In Disney’s ‘Story of Robin Hood’, Robin’s father is shot in the back by Red Gill, one of the Sheriff’s foresters, who had been hiding up in the fork of a tree in the forest. After waiting in the bushes for a while, Robin soon discovers the tree in which his fathers assassin is concealed. Robin quickly let fly a shaft that thudded into Red Gill’s chest. The murderer swayed unsteadily then fell backwards crashing to the ground. Robin is in turn, outlawed by the Sheriff of Nottingham.

Twice a year in early medieval times, the sheriff made a tour of his county, visiting each hundred and hearing presentments of criminal activities. If a person failed to attend their trial after four successive occasions, they were placed outside the protection of the law. They were ‘outlawed’ and this meant their property was confiscated and they were banished from society. The sheriff and his bailiffs had to track down and arrest suspects once they were appealed or indicted. The arrest process was not always easy because suspects had ample time to escape.

Before the Norman Conquest a person that fled the law was known as a caput lupinum a 'wolfs head’. Anyone had the right to hunt them down like a vicious animal. In the Great Roll of the Exchequer for 1195 there is an allowance by writ of ‘2 marks to Thomas de Preswude for bringing to Westminster the head of William de Elleford an outlaw.’

Roger of Hovedon informs us that after Richard ’s (1189-1199) Coronation his mother Queen Eleanor made a royal progress through England on behalf of the new king to proclaim that all persons in prison or outlawed for Forest Offences were to be freed at once.

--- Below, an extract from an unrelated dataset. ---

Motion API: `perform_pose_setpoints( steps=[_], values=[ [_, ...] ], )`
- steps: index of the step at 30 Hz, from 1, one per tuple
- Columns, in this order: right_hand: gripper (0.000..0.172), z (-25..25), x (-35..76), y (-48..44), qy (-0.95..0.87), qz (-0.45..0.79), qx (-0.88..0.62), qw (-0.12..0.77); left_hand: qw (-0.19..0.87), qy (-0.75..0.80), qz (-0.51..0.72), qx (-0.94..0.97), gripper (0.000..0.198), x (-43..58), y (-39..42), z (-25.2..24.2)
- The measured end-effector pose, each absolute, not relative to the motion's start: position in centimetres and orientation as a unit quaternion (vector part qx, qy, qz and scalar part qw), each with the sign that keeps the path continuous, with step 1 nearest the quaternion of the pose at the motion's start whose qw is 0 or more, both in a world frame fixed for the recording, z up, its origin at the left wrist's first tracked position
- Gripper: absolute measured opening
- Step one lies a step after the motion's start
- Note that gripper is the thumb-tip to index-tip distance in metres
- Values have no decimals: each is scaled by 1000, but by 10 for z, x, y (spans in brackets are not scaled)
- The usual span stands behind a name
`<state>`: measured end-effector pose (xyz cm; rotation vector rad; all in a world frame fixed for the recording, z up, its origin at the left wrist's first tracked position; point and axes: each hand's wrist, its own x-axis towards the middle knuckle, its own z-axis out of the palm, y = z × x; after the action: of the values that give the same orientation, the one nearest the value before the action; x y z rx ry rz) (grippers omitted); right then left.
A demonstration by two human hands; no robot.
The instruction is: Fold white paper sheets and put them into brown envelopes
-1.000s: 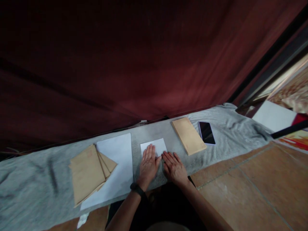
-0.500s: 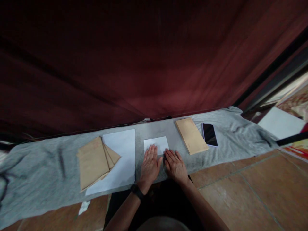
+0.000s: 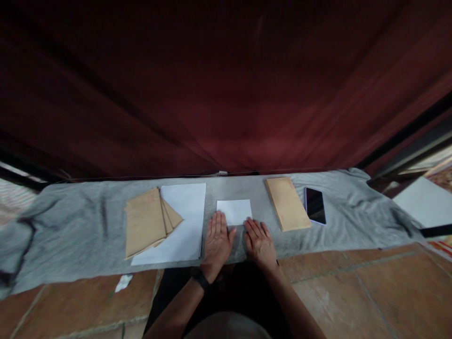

“In as much as, in her own person, she had learnt by experience that confinement is distasteful to mankind and that it is most delightful to the spirits to be liberated there from.”

Therefore an outlaw ‘bore the wolf’s head’ and many thieves and political rebels that found themselves in this position took refuge in forests, such as Sherwood. Hidden in the dense greenwood, they were almost impossible to find.

At the Gloucester assizes in 1222 three hundred and thirty homicide cases were recorded. Fourteen men had been hung, but a hundred suspects were proclaimed outlaws because they could not be traced.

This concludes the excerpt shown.